# John Deere 300CX Loader Problem



## Mark460 (6 mo ago)

I have a John Deere 3520 with a 300CX front loader. Problem I’m having is just out of the blue, the lift will not curl up or down. The hydraulic cylinder will move about .125 inch and then it will deadhead the pump and I guess the relief valve flows oil back to the pump. It’s been working great for years, the only thing that happened lately is the 1 inch diameter rod which connects the sides of the lift and is a pivot point had been broken and one half slipped out. In the meantime, I didn’t have any attachments on front, I spent a 4-6 hours over a couple days mowing with a brush hog on the back and the lift attachment fitting on the front. The ground was very rough, but I don’t think that would matter. Anyways, after mowing, in the meantime until I get a new pivot rod, I found some extra round stock and put it thru the loose side and attached some collars so it wouldn’t slip out. This is when I noticed it wouldn’t curl. I first thought is, maybe it is jammed for some reason, so disconnected the attachment on one end of the hydraulic cylinder so it could be move freely.
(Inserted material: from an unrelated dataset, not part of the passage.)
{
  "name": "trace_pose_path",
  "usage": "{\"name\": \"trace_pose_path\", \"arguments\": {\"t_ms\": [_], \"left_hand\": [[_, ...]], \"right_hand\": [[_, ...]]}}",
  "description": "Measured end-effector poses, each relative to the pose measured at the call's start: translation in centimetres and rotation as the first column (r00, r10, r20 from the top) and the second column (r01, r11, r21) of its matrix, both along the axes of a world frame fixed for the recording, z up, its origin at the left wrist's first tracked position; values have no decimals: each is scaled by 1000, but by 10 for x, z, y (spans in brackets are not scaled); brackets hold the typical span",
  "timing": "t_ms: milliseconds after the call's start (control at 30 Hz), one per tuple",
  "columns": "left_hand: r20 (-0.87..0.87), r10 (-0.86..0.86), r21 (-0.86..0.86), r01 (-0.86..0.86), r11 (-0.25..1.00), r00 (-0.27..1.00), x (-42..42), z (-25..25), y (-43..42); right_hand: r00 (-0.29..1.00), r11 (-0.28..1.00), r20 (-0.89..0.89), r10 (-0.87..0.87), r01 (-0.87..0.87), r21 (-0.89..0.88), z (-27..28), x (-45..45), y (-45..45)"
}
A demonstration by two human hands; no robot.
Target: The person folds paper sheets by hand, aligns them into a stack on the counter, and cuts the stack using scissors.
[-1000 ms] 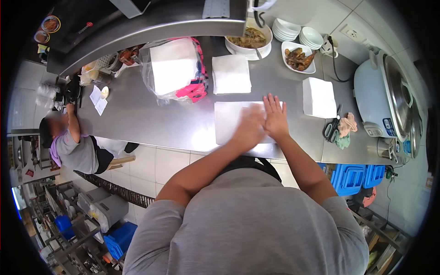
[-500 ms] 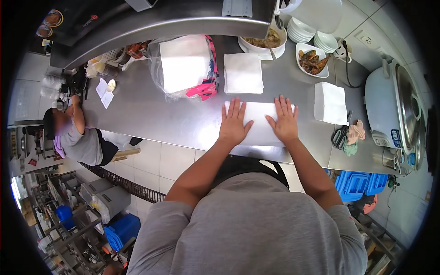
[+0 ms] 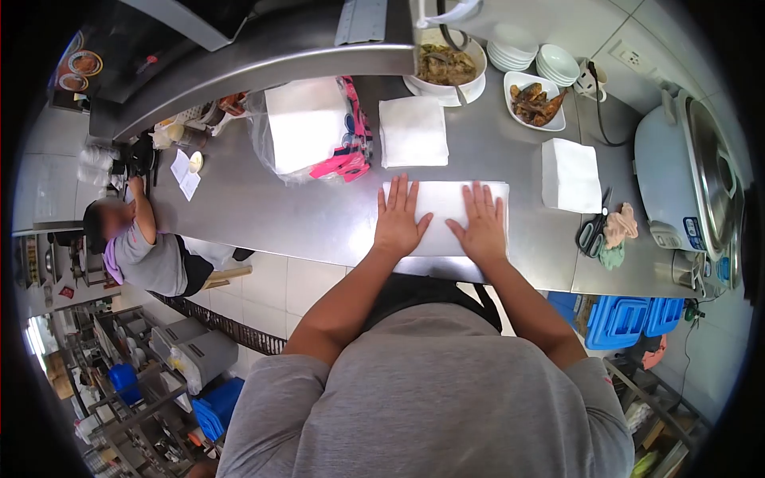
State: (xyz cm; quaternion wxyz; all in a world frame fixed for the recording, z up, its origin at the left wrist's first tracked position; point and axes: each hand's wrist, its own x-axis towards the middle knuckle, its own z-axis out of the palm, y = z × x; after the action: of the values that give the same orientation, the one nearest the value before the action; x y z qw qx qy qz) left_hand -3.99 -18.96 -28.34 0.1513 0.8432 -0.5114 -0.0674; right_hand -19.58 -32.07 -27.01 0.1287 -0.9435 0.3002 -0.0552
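White paper napkins point(image 3: 440, 231), laid flat as a rectangle, lie near the front edge of the steel counter. My left hand point(image 3: 400, 219) rests flat on their left side, fingers stretched forward. On the right side my right hand point(image 3: 481, 221) also lies flat, its fingers spread a little. Beyond my hands is a squared pile of folded napkins point(image 3: 414, 132). Left of that, an opened plastic pack point(image 3: 307, 123) with pink print holds more white napkins. A taller napkin stack point(image 3: 571, 175) stands to the right.
Scissors point(image 3: 591, 233) and crumpled cloths point(image 3: 619, 231) lie near a large cooker point(image 3: 685, 175) at the right. Behind are a bowl of food point(image 3: 450, 68), a dish of fried pieces point(image 3: 535, 103) and stacked bowls point(image 3: 558, 65). A co-worker point(image 3: 147, 247) stands at the far left.
My right hand has slid left, inward over the napkins, leaving their right edge uncovered. My left hand stays flat on the left side. The whole view has shifted slightly.
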Motion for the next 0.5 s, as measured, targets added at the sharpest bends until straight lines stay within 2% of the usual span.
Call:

Still the same thing. Does anyone have any ideas on what could have happened?


----------



## sixbales (May 18, 2011)

Hello Mark, welcome to the tractor forum. 

With half of that pin missing, the bucket tilt connections were probably put under significant stress. My GUESS is that parts of the tilt system have been bent and are in a bind. 

First thing I would do is to disconnect the rod ends of the tilt cylinders and function check them. Be watchful for bent cylinder rods.


----------



## Mark460 (6 mo ago)

Thanks. Well, I found the problem. Somehow one of the quick disconnects came loose. Not sure how, but when I connected it back it works good now. I'm feeling a little dumb for not finding that earlier, but I'm just glad it was something simple. Like I had mentioned, I was running the brush hog over some rough ground and the hose must have vibrated off.


----------